--- EXERCISE OBJECTIVE ---
In the listing below, find the line containing "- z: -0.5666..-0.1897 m" and the line containing "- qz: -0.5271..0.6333". Repeat exactly those two lines and every line between them.
(DATASET SECTION)
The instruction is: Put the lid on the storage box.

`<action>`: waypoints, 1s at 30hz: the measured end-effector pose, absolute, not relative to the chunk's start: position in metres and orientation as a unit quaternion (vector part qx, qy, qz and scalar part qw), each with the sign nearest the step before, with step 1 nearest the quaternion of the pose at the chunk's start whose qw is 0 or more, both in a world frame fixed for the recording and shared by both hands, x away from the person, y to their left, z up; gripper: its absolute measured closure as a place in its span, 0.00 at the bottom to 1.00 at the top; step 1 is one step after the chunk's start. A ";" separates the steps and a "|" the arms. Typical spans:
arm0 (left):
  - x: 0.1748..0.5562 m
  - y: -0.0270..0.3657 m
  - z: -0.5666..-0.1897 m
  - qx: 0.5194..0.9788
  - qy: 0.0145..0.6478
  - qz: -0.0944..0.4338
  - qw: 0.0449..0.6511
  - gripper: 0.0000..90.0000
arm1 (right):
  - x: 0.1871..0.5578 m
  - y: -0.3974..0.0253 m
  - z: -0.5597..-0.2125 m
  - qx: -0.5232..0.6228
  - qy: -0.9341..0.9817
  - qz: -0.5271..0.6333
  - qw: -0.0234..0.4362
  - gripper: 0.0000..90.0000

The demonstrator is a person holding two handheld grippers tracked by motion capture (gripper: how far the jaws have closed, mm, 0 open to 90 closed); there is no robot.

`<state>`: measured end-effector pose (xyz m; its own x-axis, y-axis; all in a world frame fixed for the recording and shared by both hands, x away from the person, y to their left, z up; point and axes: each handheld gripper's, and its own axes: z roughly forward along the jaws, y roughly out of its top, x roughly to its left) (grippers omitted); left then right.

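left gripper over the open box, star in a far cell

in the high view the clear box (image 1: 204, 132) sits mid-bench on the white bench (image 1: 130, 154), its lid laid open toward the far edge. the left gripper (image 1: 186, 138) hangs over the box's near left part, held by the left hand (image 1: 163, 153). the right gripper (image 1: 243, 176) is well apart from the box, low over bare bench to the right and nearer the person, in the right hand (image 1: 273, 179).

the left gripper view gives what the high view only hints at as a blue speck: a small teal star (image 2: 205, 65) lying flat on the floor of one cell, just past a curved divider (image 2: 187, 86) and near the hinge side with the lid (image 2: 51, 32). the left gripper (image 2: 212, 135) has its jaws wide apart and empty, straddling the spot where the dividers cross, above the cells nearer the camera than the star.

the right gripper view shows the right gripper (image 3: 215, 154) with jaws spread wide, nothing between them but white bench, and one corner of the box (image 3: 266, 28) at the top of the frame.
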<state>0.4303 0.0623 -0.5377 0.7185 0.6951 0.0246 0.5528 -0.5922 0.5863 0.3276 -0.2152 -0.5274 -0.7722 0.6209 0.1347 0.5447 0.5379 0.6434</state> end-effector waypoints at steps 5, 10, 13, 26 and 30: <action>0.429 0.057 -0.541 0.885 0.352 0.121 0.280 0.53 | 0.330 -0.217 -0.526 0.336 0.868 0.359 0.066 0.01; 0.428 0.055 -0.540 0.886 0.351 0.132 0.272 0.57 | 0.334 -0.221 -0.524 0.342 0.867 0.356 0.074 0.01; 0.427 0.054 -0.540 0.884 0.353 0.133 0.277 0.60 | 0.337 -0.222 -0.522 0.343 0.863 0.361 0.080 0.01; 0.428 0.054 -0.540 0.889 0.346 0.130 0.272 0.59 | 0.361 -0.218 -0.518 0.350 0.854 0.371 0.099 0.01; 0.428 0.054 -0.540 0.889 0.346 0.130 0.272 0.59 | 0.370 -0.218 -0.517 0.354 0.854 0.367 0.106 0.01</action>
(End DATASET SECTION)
--- COMPLETED EXERCISE ---
  - z: -0.5666..-0.1897 m
  - qx: 0.5194..0.9788
  - qy: 0.0145..0.6478
  - qz: -0.0944..0.4338
  - qw: 0.0449..0.6511
  - gripper: 0.0000..90.0000
arm1 (right):
  - x: 0.1871..0.5578 m
  - y: -0.3974..0.0253 m
  - z: -0.5597..-0.2125 m
  - qx: -0.5232..0.6228
  - qy: -0.9341..0.9817
  - qz: -0.5271..0.6333

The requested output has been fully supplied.